• **TASK OBJECTIVE**
All of the data must be printed exactly; please include every line.

■ ■ ■ ■ ■

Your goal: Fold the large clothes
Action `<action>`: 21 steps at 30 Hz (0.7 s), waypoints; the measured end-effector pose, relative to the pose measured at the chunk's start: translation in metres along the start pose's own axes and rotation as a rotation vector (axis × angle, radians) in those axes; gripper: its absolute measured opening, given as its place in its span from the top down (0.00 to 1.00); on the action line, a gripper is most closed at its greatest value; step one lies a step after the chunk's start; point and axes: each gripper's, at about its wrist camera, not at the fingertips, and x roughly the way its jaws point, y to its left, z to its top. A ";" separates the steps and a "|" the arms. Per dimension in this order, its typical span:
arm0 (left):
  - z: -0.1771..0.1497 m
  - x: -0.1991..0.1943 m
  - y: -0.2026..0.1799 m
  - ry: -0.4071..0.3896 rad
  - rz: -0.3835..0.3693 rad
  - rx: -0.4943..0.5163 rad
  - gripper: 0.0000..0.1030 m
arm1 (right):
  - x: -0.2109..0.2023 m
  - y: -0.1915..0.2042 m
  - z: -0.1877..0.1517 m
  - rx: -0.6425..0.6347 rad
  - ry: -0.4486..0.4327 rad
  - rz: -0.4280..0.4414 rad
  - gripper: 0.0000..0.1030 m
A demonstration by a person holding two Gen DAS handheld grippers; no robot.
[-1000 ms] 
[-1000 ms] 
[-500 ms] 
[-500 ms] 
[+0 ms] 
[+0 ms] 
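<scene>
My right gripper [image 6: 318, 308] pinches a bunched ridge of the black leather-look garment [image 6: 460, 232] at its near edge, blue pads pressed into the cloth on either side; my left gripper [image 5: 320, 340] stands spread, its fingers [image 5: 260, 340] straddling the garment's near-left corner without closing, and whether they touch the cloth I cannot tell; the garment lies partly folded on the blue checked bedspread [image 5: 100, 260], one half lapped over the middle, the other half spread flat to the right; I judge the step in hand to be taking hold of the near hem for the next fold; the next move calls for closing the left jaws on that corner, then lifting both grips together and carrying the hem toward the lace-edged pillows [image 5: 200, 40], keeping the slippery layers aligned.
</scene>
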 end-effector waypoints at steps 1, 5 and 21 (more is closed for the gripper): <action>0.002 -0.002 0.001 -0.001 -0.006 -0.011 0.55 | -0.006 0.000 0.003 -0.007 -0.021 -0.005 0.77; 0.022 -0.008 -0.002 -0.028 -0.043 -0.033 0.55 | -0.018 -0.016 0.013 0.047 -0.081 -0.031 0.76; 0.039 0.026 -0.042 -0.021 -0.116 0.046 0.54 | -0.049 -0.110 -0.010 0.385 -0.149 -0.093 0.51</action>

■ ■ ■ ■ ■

• **OUTPUT FOR THIS EXERCISE**
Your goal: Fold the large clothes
Action `<action>`: 21 steps at 30 Hz (0.7 s), waypoints; the measured end-effector pose, relative to the pose measured at the chunk's start: translation in metres along the start pose's own axes and rotation as a rotation vector (axis × angle, radians) in those axes; gripper: its absolute measured opening, given as its place in its span from the top down (0.00 to 1.00); on the action line, a gripper is most closed at its greatest value; step one lies a step after the chunk's start; point and axes: each gripper's, at about its wrist camera, not at the fingertips, and x roughly the way its jaws point, y to its left, z to its top. A ";" separates the steps and a "|" the arms. Per dimension in this order, its typical span:
arm0 (left):
  - z: -0.1771..0.1497 m
  - x: -0.1991..0.1943 m
  - y: -0.2026..0.1799 m
  - ry: -0.4071..0.3896 rad
  - rz: -0.3835..0.3693 rad
  - rx: -0.4943..0.5163 rad
  - gripper: 0.0000..0.1030 m
arm1 (right):
  - x: -0.2109..0.2023 m
  - y: -0.1915..0.2042 m
  - z: -0.1877..0.1517 m
  - rx: -0.6425..0.6347 rad
  - ry: -0.4486..0.4327 rad
  - rz: -0.4280..0.4414 rad
  - gripper: 0.0000..0.1030 m
A demonstration by a person holding two Gen DAS handheld grippers; no robot.
[-1000 ms] 
[-1000 ms] 
[-500 ms] 
[-500 ms] 
[+0 ms] 
[+0 ms] 
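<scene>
My right gripper [image 6: 318, 308] pinches a bunched ridge of the black leather-look garment [image 6: 460, 232] at its near edge, blue pads pressed into the cloth on either side; my left gripper [image 5: 320, 340] stands spread, its fingers [image 5: 260, 340] straddling the garment's near-left corner without closing, and whether they touch the cloth I cannot tell; the garment lies partly folded on the blue checked bedspread [image 5: 100, 260], one half lapped over the middle, the other half spread flat to the right; I judge the step in hand to be taking hold of the near hem for the next fold; the next move calls for closing the left jaws on that corner, then lifting both grips together and carrying the hem toward the lace-edged pillows [image 5: 200, 40], keeping the slippery layers aligned.
</scene>
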 end-effector waypoints at steps 1, 5 and 21 (more is closed for the gripper): <action>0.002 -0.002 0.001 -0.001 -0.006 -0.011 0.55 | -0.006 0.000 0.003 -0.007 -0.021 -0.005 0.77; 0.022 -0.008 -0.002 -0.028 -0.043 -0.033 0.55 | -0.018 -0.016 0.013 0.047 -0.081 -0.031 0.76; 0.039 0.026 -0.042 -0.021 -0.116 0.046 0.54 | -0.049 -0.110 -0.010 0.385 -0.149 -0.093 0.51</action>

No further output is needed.